## WHAT YOU ARE ASKED TO DO
Do not repeat pictures. Repeat exactly the lines of the listing below from its first line through the line with "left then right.".

## INPUT DATA

________________

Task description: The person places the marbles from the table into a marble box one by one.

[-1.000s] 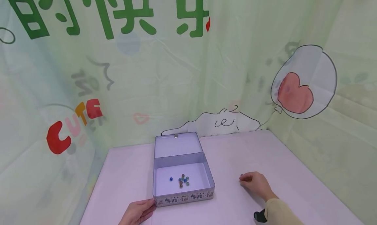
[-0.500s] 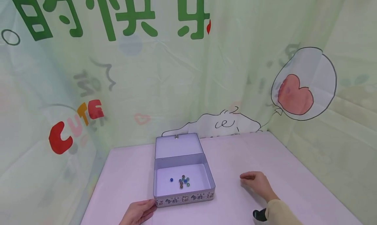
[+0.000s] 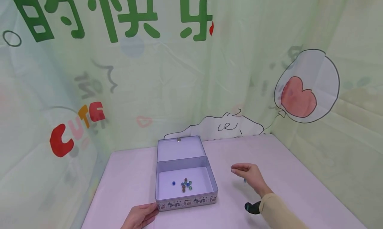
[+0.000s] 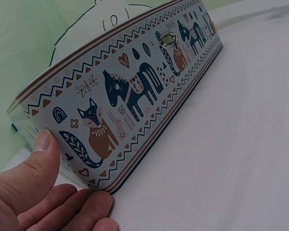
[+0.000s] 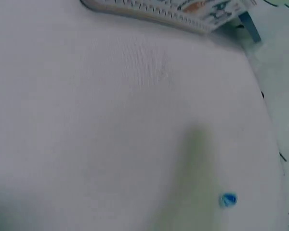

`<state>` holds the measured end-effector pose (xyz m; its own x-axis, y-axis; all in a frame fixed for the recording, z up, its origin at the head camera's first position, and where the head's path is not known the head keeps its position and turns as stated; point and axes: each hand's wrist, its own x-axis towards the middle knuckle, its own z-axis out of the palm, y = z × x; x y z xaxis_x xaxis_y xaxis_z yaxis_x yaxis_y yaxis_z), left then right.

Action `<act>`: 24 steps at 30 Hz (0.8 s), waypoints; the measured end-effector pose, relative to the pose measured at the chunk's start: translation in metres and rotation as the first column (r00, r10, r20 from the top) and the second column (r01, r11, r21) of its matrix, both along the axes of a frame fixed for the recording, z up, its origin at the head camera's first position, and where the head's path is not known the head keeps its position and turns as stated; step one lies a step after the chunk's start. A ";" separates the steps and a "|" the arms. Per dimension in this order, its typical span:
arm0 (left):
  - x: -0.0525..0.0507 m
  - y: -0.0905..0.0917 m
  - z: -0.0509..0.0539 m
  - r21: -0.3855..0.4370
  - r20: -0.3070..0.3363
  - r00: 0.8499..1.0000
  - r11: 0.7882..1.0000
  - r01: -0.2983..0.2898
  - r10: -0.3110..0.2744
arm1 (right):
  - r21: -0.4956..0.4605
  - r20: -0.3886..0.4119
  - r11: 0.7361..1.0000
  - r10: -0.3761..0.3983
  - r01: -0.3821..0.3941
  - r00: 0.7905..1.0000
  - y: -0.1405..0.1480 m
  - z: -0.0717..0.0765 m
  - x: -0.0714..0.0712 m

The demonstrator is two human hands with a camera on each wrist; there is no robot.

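A rectangular tin box point(image 3: 166, 205) with its lid point(image 3: 181, 148) folded open stands on the table. Several glass marbles point(image 3: 188, 184) lie inside, and one blue marble point(image 3: 174, 183) sits apart from that cluster. My left hand point(image 3: 138, 216) rests at the box's near left corner; in the left wrist view its thumb point(image 4: 41, 149) presses the side wall and its fingers touch the bottom corner. To the box's right, my right hand point(image 3: 250, 176) hovers above the table, thumb and fingertips together; whatever lies between them is hidden. Behind it, a blue marble point(image 5: 228, 199) lies on the tablecloth.
A white cloth covers the table point(image 3: 131, 175). Printed fabric curtains point(image 3: 179, 82) enclose its back and sides. A dark object point(image 3: 252, 208) shows at the right wrist beside the sleeve point(image 3: 273, 207).
My right hand has risen from the table and moved left toward the box, uncovering the blue marble on the cloth. The left hand and the box have stayed put.
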<state>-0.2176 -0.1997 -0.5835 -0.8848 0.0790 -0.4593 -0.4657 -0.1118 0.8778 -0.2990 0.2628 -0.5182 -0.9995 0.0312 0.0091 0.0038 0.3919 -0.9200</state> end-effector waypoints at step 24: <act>0.002 0.000 0.003 -0.001 0.003 1.000 1.000 0.013 -0.013 | -0.098 -0.041 0.980 0.167 -0.171 0.985 -0.129 0.012 -0.023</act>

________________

## FINISHED EXERCISE
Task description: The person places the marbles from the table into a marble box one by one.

[-1.000s] 
[-0.500s] 
[+0.000s] 
[+0.000s] 
[+0.000s] 

`<state>` holds the measured end-effector pose (xyz m; its own x-axis, y-axis; all in a frame fixed for the recording, z up, its origin at the head camera's first position, and where the head's path is not known the head keeps its position and turns as stated; point and axes: each hand's wrist, its own x-axis towards the middle knuckle, its own z-axis out of the palm, y = z × x; x y z xaxis_x xaxis_y xaxis_z yaxis_x yaxis_y yaxis_z), left then right.

With this, the exercise is complete.